Di zaman silam, di bawah rembulan purnama,Â
Terukir ramalan dari Jayabaya, penuh petuahnya gemilang.
Dalam bait-bait puisi, tersembunyi nasib masa depan,
Seperti helai daun yang terbawa angin, tanpa henti.
Jayabaya, sang pujangga bijaksana,
Merajut kata-kata, menyusun cerita masa yang akan datang.
Dalam lembayung kerisnya yang bersinar terang,
Terbaca rahasia, tersurat di malam yang sepi.

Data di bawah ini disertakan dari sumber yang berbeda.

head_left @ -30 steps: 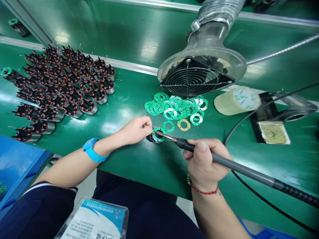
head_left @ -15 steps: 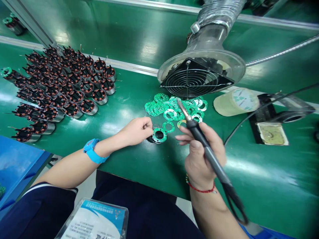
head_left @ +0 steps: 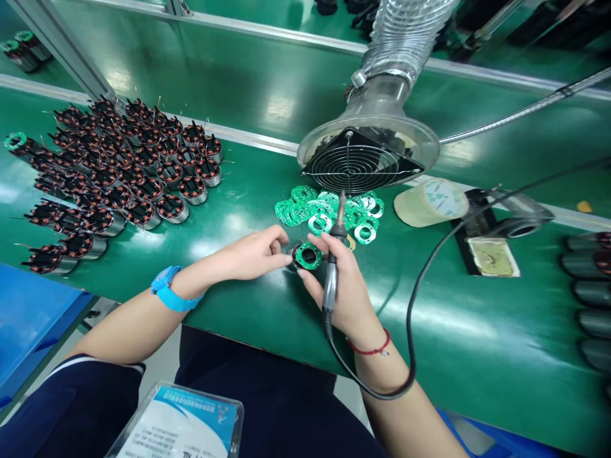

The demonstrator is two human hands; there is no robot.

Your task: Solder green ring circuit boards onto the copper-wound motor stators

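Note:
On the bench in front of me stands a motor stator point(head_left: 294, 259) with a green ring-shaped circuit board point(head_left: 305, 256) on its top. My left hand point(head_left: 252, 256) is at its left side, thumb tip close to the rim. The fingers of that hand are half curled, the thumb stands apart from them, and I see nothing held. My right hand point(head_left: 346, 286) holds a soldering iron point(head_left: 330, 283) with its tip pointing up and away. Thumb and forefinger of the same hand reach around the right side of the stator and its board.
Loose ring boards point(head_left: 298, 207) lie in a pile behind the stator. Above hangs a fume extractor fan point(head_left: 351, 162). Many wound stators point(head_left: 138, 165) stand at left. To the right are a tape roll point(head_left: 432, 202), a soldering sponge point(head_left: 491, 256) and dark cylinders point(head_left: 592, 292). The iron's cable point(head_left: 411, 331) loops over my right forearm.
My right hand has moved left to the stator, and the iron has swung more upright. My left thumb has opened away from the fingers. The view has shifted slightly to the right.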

Di lereng gunung, di lembah yang sunyi,
Jayabaya bersua dengan keheningan malam.
Bentangan langit menjadi kitabnya yang abadi,
Menceritakan rahasia alam yang menyimpan misteri.
Dalam guratan-guratan sajaknya yang indah,
Jayabaya melukis takdir dengan warna-warna abadi.
Berkisah tentang kejayaan, tentang kepahlawanan,
Sebuah epik yang mengalir dalam aliran waktu.
Takdir tersembunyi di antara baris-baris puisi,
Seperti burung yang terbang bebas di langit biru.
Jayabaya, sang pujangga, meramal dengan hati bijaksana,
Menggambarkan nasib yang terlipat dalam lembaran waktu.
Takdir gemilang, seperti bintang yang bersinar di malam,
Menyinari jalan yang penuh liku dan cabang.
Jayabaya, sang penyair bijak, meramal dengan penuh cinta,
Mengukir takdir yang membawa sinar kehidupan.
Dalam riak-riak air sungai yang mengalir perlahan,
Terbaca nasib bangsa, terukir dalam rimba sejarah.
Jayabaya, sang pemilik pena emas,
Menyusun puisi abadi yang menari di angin waktu.
Ramalan Jayabaya, puisi penuh hikmah,
Mengajarkan kita untuk menghormati alam dan takdir.
Dalam setiap bait, terdapat petunjuk arah,
Menuju jalan kejayaan yang terang benderang.